А потом начались бесконечные допросы, снятия показаний, экспертиза. У всех был один и тот же вопрос, мол, зачем я это сделал? У меня для всех был стандартный ответ, что мать моя мешала мне и друзьям - я, разумеется, молчал о подруге своей – реформировать мир, чтобы он стал лучше и полнее. Следователи записывали это все и с интересом наблюдали за мной, как за диковинной зверюшкой. Без осуждения, иногда даже с сожалением. Психиатры были другими. Они бесстрастно и отстраненно, как манекены, перелистывали мою карту из психоневрологического диспансера, многозначительно переглядывались, задавали не относящиеся к делу вопросы и очень пытались выведать про мою подругу. Однако я был нем, как рыба, и, не уточняя друзей, просто говорил, что мать мешала изменить мир, а друзья со мной – да, говорили. Да, внутри головы…   

Потом был суд. На суде ничего необычного не было – прокурор настаивал, что я убил мать, чтобы завладеть ее квартирой. Адвокат и психиатры утверждали, что я невменяемый и выставляли диагноз шизофрении. В итоге, если бы я не так остро чувствовал смрад разлагающихся фактически тел, сидящих в зале, то суд бы прошел совершенно спокойно. Разумеется, с подругой на заседании мы перешептывались, пока один из психиатров, кинув на меня взгляд, когда давал показания, не спросил, с кем я сейчас разговариваю, на что я честно ответил, что с друзьями. Отчасти, это ускорило заседание. Меня признали невменяемым и постановили определить в клинику на принудительное лечение.

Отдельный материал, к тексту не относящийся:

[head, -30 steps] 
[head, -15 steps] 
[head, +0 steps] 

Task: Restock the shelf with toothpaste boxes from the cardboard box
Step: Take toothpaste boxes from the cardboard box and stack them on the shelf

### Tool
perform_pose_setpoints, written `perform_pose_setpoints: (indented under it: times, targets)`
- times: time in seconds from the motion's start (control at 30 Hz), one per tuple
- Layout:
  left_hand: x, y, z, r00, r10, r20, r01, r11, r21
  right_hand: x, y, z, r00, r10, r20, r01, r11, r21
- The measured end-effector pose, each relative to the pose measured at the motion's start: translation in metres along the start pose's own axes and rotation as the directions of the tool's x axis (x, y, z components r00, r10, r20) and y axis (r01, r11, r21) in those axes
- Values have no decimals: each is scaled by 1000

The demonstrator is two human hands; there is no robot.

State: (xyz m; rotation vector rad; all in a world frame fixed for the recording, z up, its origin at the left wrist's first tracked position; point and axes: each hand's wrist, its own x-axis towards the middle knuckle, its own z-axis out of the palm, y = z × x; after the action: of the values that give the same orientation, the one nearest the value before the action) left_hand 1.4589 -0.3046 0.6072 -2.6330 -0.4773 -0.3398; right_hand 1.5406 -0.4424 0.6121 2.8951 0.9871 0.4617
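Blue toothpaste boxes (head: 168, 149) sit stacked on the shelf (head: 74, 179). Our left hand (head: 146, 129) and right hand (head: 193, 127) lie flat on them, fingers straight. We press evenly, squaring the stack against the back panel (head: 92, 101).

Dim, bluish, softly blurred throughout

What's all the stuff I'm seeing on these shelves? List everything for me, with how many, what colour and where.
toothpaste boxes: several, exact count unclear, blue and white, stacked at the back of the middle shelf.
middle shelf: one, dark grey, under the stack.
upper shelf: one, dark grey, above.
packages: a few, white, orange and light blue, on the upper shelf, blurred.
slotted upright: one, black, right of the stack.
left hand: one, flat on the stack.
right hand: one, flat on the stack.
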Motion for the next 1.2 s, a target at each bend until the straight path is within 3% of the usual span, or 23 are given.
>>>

В клинике оказалось даже уютно. Единственное, когда назначения уже были сделаны, я попросился перед походом в процедурный кабинет в сортир, где под взглядом охранника-санитара из-за дверей, попрощался со своей подругой на несколько лет. Потом я зашел в кабинет и, приспустив штаны, повернулся спиной к медсестре. Легкий и быстрый укол, распирающее ощущение где то внизу, потом еще больше, и еще… И через пару часов дни и ночи слились в месяцы, а месяцы в годы.